» **EXERCISE PROMPT**: Your copy should hold exactly the lines from the one containing "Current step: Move" through the last line of the entries, and no pictures.

** DATA EXTRACT follows **

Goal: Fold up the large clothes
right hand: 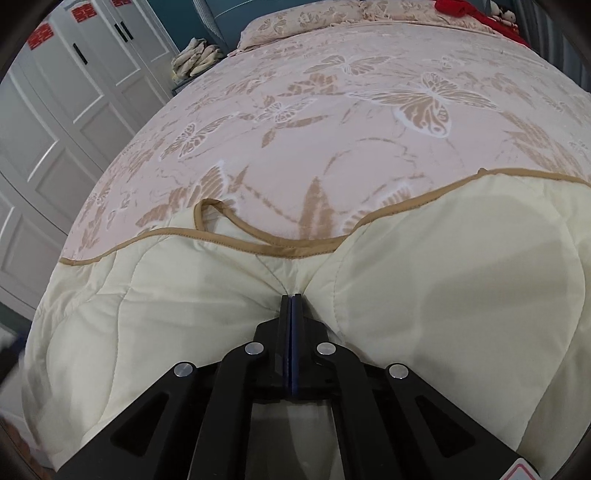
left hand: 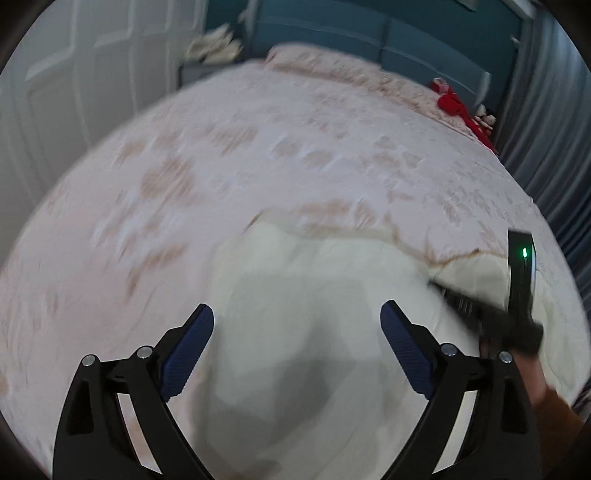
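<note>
My right gripper (right hand: pixel 291 295) is clamped tight on the cream quilt (right hand: pixel 424 295), fingers pressed flat together with a pinch of fabric puckering just ahead of the tips. My left gripper (left hand: pixel 297 325) hangs wide open over the same quilt, blue pads (left hand: pixel 188 354) spread apart with nothing between them, the cream fabric below blurred with motion.

The quilt lies across the near end of the bed (right hand: pixel 332 110), on top of the pink butterfly bedspread. Its long axis runs side to side, from the bed's left edge toward its right. The tan-bound hem (right hand: pixel 177 233) faces the headboard end, wavy rather than straight, with one loop of binding flipped up near the left and dipping down toward my closed fingers in the middle.

In the left wrist view my right gripper shows at the right, a green light on its body, reaching in low at the quilt's right part near the hem.

Beyond the hem the bedspread runs bare up to the pillow (right hand: pixel 295 22) at the headboard end. Red cloth (right hand: pixel 480 16) sits at the far right corner. White wardrobe doors (right hand: pixel 74 92) stand along the bed's left side.
</note>
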Available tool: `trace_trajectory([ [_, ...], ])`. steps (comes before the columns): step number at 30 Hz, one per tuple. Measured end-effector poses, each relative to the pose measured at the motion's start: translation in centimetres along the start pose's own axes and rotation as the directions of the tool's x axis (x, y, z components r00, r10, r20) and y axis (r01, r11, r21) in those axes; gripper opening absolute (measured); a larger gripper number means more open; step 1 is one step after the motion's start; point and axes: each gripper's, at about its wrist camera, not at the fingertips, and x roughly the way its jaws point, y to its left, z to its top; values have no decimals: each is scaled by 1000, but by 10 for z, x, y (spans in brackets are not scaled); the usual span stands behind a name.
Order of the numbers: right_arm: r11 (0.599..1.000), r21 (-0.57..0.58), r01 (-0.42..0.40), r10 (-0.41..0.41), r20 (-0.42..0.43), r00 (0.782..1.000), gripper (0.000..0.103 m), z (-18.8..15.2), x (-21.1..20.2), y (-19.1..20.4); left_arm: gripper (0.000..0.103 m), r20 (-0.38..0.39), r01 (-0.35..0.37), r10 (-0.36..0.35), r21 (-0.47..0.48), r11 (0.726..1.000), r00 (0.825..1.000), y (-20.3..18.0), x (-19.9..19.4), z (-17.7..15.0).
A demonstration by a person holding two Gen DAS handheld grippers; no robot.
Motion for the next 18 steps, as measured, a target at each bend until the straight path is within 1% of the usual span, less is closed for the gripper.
trace_trajectory([
  [1,1000,-3,6,-6,-3,1000,0,1,0,1,89,-29,19,-20,-58,998,999,16,-3,-8],
  [2,1000,-4,11,-11,-8,1000,0,3,0,2,90,-49,53,-60,-140,989,997,36,-7,-20],
  [4,1000,8,7,-6,-22,1000,0,6,-1,2,90,-70,62,-82,-253,966,994,60,-9,-38],
  [5,1000,24,-4,5,-31,1000,0,9,-4,0,90,-78,70,-98,-300,951,992,70,-8,-45],
  [7,995,97,-18,21,-28,999,0,14,-21,-5,90,-92,100,-142,-359,928,986,78,-1,-56],
  [8,991,136,-3,3,-1,1000,2,13,-40,-7,90,-102,104,-153,-376,921,983,79,3,-60],
  [9,989,147,-8,5,22,1000,4,11,-55,-7,90,-97,111,-158,-377,920,983,78,6,-62],
  [11,989,136,-55,45,71,996,4,-4,-102,-5,91,-90,104,-144,-354,929,985,70,9,-62],
  [12,989,133,-64,53,84,995,4,-17,-124,-6,91,-90,110,-150,-344,932,985,67,10,-61],
  [13,989,133,-71,60,85,995,5,-28,-138,-7,90,-96,131,-171,-331,935,981,61,13,-60],
  [14,988,135,-80,70,78,995,5,-42,-151,-8,89,-110,128,-172,-322,938,979,53,16,-59],
  [15,987,135,-86,78,66,995,5,-57,-161,-8,89,-110,109,-150,-311,944,982,50,17,-58],
  [16,987,127,-95,89,52,995,5,-78,-172,-6,87,-107,99,-137,-300,949,985,46,16,-57],
  [17,989,113,-96,93,37,995,5,-91,-176,-3,78,-109,98,-137,-301,949,985,45,14,-57],
  [18,992,85,-89,88,13,996,5,-106,-178,1,67,-108,110,-150,-314,943,983,45,10,-58],
])
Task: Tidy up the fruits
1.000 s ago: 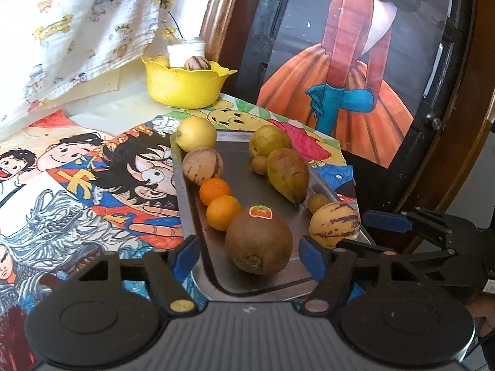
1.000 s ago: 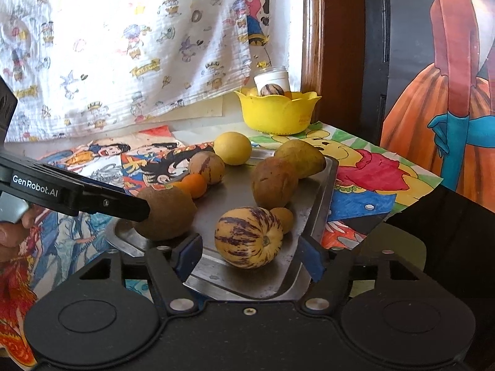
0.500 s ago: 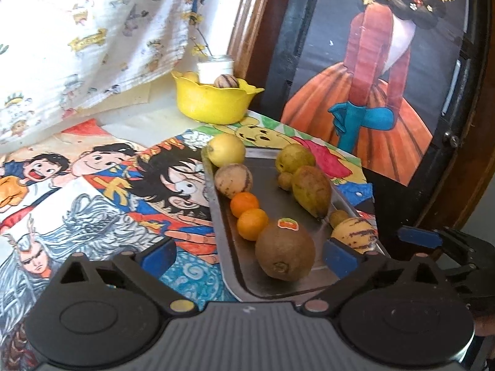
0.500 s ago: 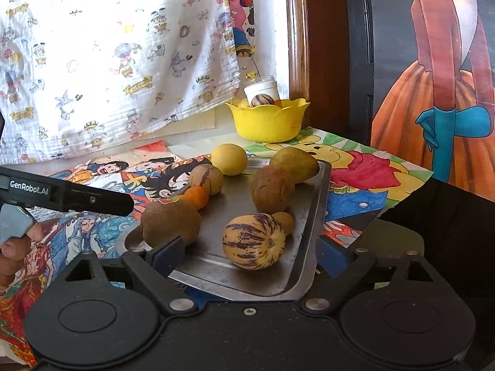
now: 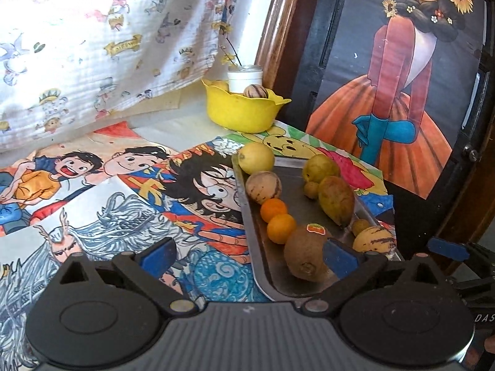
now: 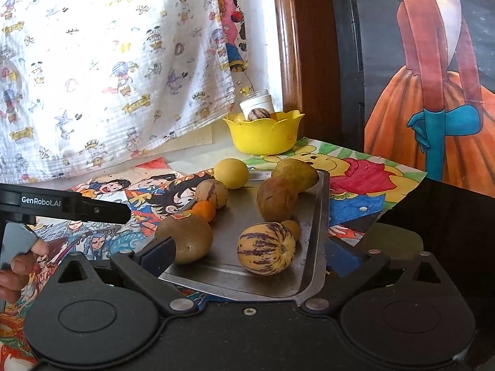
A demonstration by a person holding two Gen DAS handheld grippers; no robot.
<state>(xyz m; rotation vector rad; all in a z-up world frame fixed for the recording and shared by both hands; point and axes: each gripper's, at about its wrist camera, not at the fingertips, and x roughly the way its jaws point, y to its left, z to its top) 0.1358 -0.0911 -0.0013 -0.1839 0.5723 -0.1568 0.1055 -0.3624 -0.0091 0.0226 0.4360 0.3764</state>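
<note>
Claws both spread wide, nothing between the pads. Left claw (image 5: 247, 255) low at tray's (image 5: 266, 281) near-left corner, one pad over the drawing, other pad (image 5: 338, 255) just in front of brown fruit (image 5: 306, 255). Right claw (image 6: 247, 252) at tray's near edge, jaws opening, straddling that edge; striped melon (image 6: 266, 249) just beyond the gap, untouched.

Fruit laid in two rows down tray. Left row from near end: brown fruit with sticker, two oranges (image 5: 280, 228) touching, small striped fruit (image 5: 264, 187), lemon (image 5: 256, 157) at far corner. Right row: striped melon, small round fruit beside it, pear (image 5: 335, 199), yellow-green fruit (image 5: 320, 168) at far end.

Yellow bowl (image 5: 241, 113) beyond tray's far end, already holding one striped fruit and something yellow; white jar (image 5: 244, 77) behind it. Likely destination, hence bowl kept clear of tray.

Wide stance reads as readiness for the bulkiest near fruit: melon for right, brown fruit for left. Round skins, apt to roll on steel. Sorting judged barely begun.
</note>
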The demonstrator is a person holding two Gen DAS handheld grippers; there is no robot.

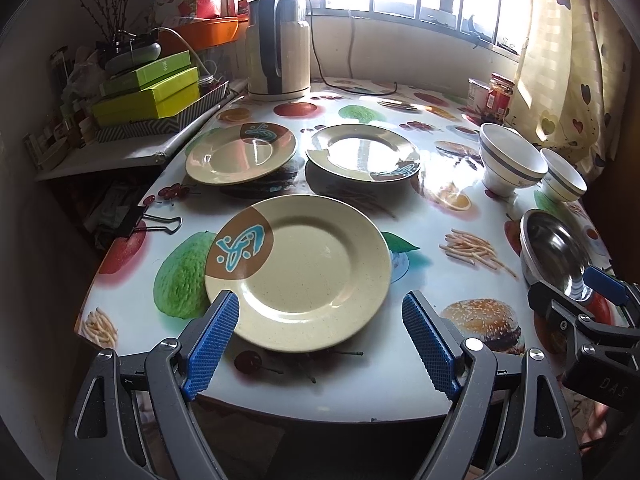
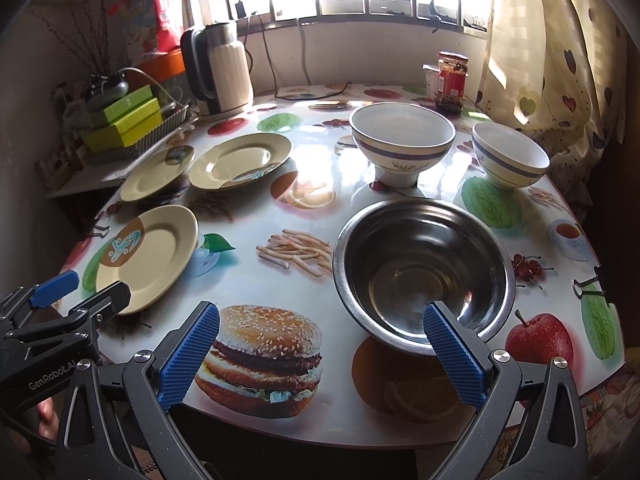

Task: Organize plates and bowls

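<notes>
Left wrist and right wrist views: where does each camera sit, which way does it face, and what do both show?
Left wrist: behind the open left tool, facing the window over the near beige round plate; right tool at the edge.
Right wrist: behind the open right tool, facing the window over the steel bowl; left tool at the edge.
Shared: plate, bowl, fruit-print table.

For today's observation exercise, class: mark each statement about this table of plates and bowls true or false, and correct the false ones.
1. Three plates lie on the table. True: the near plate, the far left plate, the far right plate.
2. The plates are stacked. False: each lies apart.
3. The steel bowl holds soup. False: it looks empty.
4. Two white bowls stand beyond it. True: one larger, one smaller.
5. The left gripper grips the near plate. False: its jaws stand open either side of the plate's rim.
</notes>
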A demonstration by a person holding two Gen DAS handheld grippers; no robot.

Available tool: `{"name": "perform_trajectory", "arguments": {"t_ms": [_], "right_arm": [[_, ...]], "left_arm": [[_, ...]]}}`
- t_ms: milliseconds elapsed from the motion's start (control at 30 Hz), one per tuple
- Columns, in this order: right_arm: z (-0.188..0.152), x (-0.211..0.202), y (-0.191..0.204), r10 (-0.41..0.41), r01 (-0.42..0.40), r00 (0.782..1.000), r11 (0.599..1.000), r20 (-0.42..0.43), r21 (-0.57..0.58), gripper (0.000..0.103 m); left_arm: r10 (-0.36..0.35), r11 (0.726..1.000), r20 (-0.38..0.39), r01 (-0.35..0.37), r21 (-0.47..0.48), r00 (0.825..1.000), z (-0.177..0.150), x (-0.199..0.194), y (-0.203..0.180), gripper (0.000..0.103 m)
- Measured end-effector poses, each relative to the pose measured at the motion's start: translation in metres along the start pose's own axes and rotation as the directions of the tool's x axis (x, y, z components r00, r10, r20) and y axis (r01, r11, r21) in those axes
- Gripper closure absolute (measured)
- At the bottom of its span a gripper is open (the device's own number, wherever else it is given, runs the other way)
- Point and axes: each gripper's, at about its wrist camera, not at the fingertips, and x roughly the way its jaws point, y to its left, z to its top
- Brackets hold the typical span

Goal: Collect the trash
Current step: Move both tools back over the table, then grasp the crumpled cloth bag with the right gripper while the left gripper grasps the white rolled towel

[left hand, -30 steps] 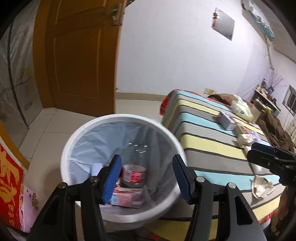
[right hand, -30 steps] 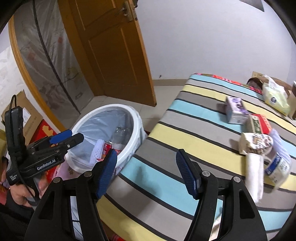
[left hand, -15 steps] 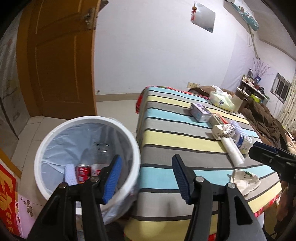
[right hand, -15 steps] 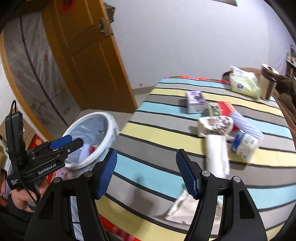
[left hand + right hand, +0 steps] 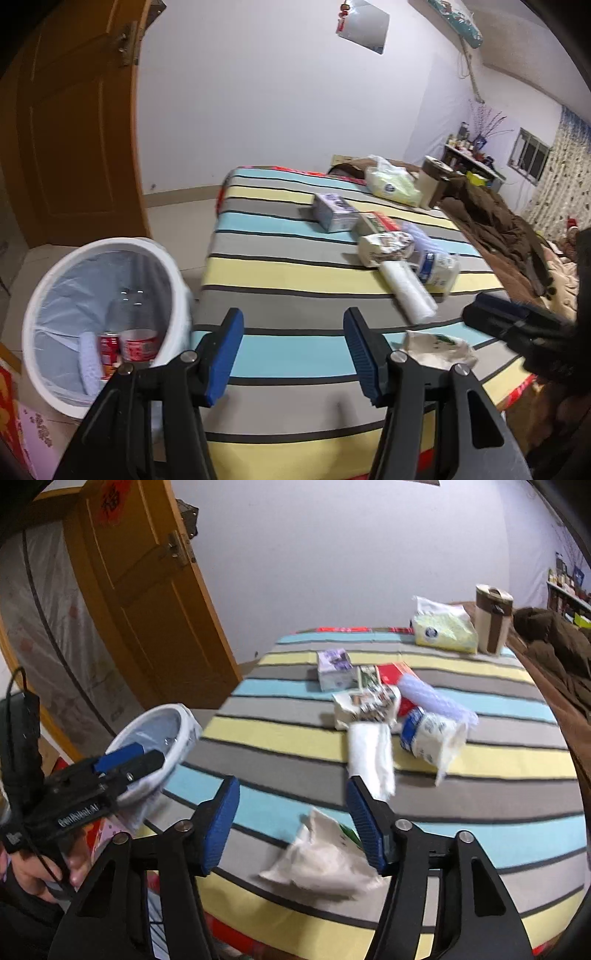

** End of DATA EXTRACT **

» **RESPONSE TO THE TASK**:
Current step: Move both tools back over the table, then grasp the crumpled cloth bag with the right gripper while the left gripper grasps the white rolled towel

[left hand, -30 steps] 
[right hand, -30 steps] 
[left hand, -15 steps] 
[right hand, -15 steps] 
[left hand + right hand, +0 steps] 

What the exercise required is now complete.